For the Infinite Sum on the RHS $\displaystyle \left(S = \frac{a}{1-r}\right)$:

$\displaystyle a = 1$

$\displaystyle r = \frac{1}{2}$

Then

$\displaystyle \frac{3}{4}S = \frac{1}{1-\frac{1}{2}}$

$\displaystyle \frac{3}{4}S = 2$

$\displaystyle S = \frac{8}{3}$

Using Excel the answer is $\displaystyle \frac{5}{3}$, but I don't know where is the issue.

Thanks!!

Answer 1

Hint: Notice that $$ S = \sum_{i=0}^\infty \frac{2^{i+1}-1}{2^{2i}} $$ and distribute.

Answer 2

At first, note that $S=\dfrac{2^1-1}{4^{1-1}} + \dfrac{2^2-1}{4^{2-1}}+ \dfrac{2^3-1}{4^{3-1}}+\dfrac{2^4-1}{4^{4-1}} + \dfrac{2^5-1}{4^{5-1}}+\ldots $

So: $$S=\displaystyle\sum_{k=1}^{\infty}\dfrac{2^k-1}{4^{k-1}}?$$

$$S=\displaystyle\sum_{k=1}^{\infty}\dfrac{2^k}{4^{k-1}}-\dfrac{1}{4^{k-1}}$$ $$S=\displaystyle\sum_{k=1}^{\infty}\dfrac{4}{2^k}-\dfrac{1}{4^{k-1}}$$ And you can go on since here.

Answer 3

We can pattern match this to a difference of geometric series.
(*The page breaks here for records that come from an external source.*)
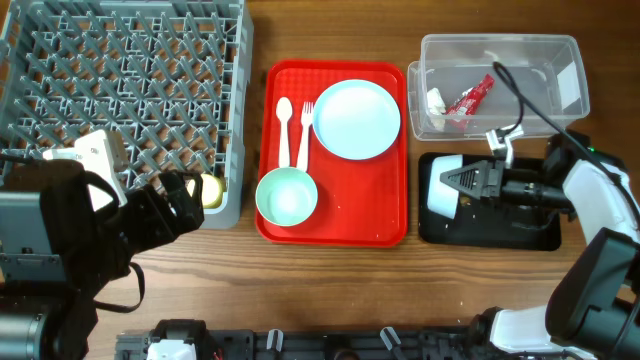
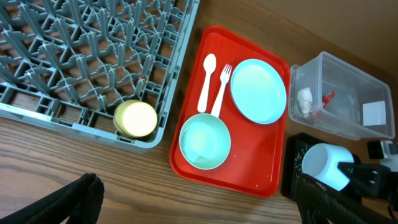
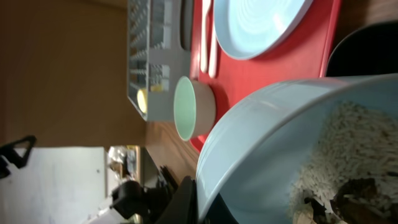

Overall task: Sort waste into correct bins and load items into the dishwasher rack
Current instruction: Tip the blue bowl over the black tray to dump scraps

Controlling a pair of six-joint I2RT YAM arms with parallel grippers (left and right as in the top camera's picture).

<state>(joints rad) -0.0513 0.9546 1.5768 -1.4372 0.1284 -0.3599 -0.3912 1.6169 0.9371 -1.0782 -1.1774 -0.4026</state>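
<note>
My right gripper [image 1: 468, 182] is shut on the rim of the pale blue bowl [image 1: 443, 186] and holds it tipped on its side over the black tray [image 1: 500, 232]. In the right wrist view the bowl [image 3: 280, 149] holds brownish-white food scraps [image 3: 348, 162]. The clear tub [image 1: 560, 60] holds the red wrapper [image 1: 470, 98] and white napkin [image 1: 437, 100]. The plate [image 1: 356, 119], green bowl [image 1: 286, 195], spoon [image 1: 283, 125] and fork [image 1: 304, 135] lie on the red tray [image 1: 335, 230]. The yellow cup [image 1: 212, 190] sits in the grey rack's [image 1: 130, 80] near right corner. My left gripper [image 1: 180, 205] is open and empty beside it.
The left wrist view shows bare wooden table [image 2: 124, 180] between my open fingers [image 2: 205, 205], in front of the rack [image 2: 93, 56] and the red tray [image 2: 249, 180]. The black tray lies directly in front of the clear tub.
</note>
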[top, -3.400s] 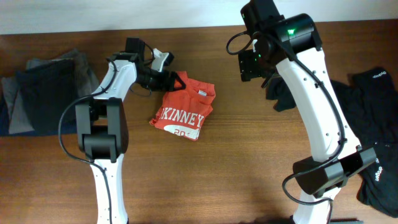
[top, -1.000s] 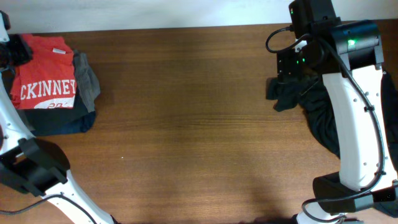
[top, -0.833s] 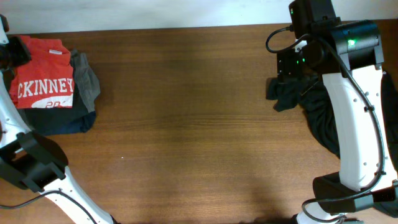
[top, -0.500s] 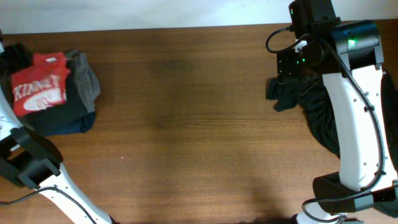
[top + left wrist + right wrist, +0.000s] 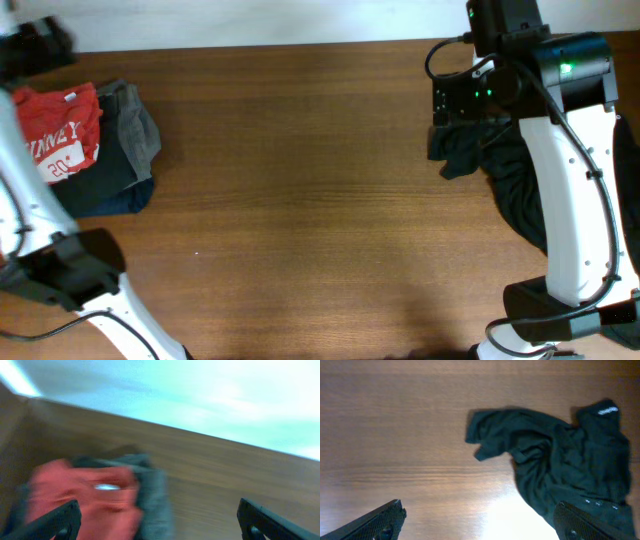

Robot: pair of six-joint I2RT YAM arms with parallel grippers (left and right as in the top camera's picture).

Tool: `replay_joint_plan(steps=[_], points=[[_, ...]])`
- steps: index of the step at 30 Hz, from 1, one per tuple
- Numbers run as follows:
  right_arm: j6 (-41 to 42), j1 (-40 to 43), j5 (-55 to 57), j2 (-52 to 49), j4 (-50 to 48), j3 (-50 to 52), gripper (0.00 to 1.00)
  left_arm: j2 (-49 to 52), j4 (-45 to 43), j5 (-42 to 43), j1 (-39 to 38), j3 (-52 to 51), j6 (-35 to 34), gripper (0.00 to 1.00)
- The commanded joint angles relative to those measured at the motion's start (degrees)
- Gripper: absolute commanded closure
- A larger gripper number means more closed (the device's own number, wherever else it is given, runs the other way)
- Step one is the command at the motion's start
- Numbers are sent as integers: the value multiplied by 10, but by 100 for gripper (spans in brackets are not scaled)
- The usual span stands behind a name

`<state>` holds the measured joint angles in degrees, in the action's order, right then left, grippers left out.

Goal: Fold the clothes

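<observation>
The wooden table is carrying one orange-red T-shirt, folded atop a dark pile at its left end, and one black shirt, crumpled at the right. Two pincers are hanging spread wide and empty: the left gripper near the pile, the right gripper by the black shirt.

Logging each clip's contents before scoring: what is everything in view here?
T-shirt: one, red with white lettering, folded, on top of the pile at the table's left end
pile: grey and dark folded clothes, count unclear, under the T-shirt
black shirt: one seen, crumpled, at the table's right end
table: one, brown wood
left arm: one, white and black, at the left edge
right arm: one, white and black, at the right
left gripper: open, empty, above the pile
right gripper: open, empty, above the black shirt
</observation>
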<state>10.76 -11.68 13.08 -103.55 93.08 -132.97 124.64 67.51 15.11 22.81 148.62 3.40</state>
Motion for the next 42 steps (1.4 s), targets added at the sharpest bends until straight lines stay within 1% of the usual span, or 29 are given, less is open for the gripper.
replay_joint_plan(steps=[1,4,6,9,13,15,16,17,21,23,26,28,29,30,32,33,34,35,37,39,40,42], points=[[6,33,-71,1,-23,-2,1,-10,35,0,-83,6,14,1],[5,64,-128,0,-45,-2,1,-10,72,-26,-140,6,15,1],[-1,87,-165,0,-60,-2,1,-10,105,-50,-177,6,37,1],[-22,111,-172,0,-63,-2,1,-10,151,-65,-216,6,40,1],[-30,127,-169,3,-33,-2,1,-16,235,-89,-238,6,35,1],[-29,137,-158,9,3,-2,1,-29,293,-90,-236,6,35,1],[-28,143,-150,16,31,-2,1,-46,292,-88,-230,-2,20,1],[-29,145,-150,21,43,-2,1,-60,292,-88,-228,-5,19,1],[-31,143,-150,70,43,30,1,-126,292,-91,-226,-37,18,1],[-30,143,-138,120,43,72,1,-172,292,-106,-225,-83,17,1],[-30,143,-130,193,36,140,1,-243,292,-128,-221,-172,-9,1],[-31,142,-130,262,5,207,1,-302,281,-128,-215,-243,-13,1],[-38,140,-130,293,-11,237,1,-336,263,-128,-212,-282,-13,1],[-52,132,-128,346,-42,287,1,-377,237,-128,-209,-323,-14,1],[-64,118,-118,415,-83,351,1,-436,194,-131,-205,-379,-15,1],[-65,106,-99,485,-123,419,1,-507,143,-142,-203,-445,-15,1],[-65,101,-86,529,-145,462,1,-548,113,-148,-203,-484,-14,1],[-65,100,-75,587,-174,520,1,-621,57,-162,-203,-556,-15,1],[-65,100,-74,649,-203,581,1,-692,0,-178,-203,-633,-15,1],[-65,100,-74,689,-219,622,1,-744,-40,-182,-203,-692,-14,1],[-65,100,-74,717,-221,650,1,-792,-68,-183,-203,-743,-15,1],[-65,100,-74,737,-214,671,1,-837,-80,-179,-203,-787,-15,1]])
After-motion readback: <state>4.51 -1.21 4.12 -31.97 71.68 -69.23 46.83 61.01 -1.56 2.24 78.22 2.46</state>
The sum in question is $$\begin{align} 1 + \frac{3}{4} + \frac{7}{16} + \frac{15}{64} + \frac{31}{256} = 1+\sum_{k=1}^\infty \frac{2^{k+1}-1}{4^{k}} \\ = 1+\sum_{k=1}^\infty \frac{2^{k+1}}{4^{k}}-\sum_{k=1}^\infty \frac{1}{4^{k}}\end{align}$$ Now use geometric series...

Answer 4

Your answer seems to be correct. We see that Excel's answer is wrong by adding just the first 2 terms in the series, $1, \frac 34$ and we see that $1.75>1.66..$, so we can see that Excel's answer is wrong.

Answer 5

When you write "Using Excel the answer is $\frac{5}{3}$", I think what you mean is that you have constructed a model of the problem in Excel that suggests the answer is $\frac{5}{3}$. Your Excel model of the problem is wrong (as calculation by hand of the first few terms of of the sum shows). So the issue is in your Excel model. Debugging your Excel model is off topic for MSE.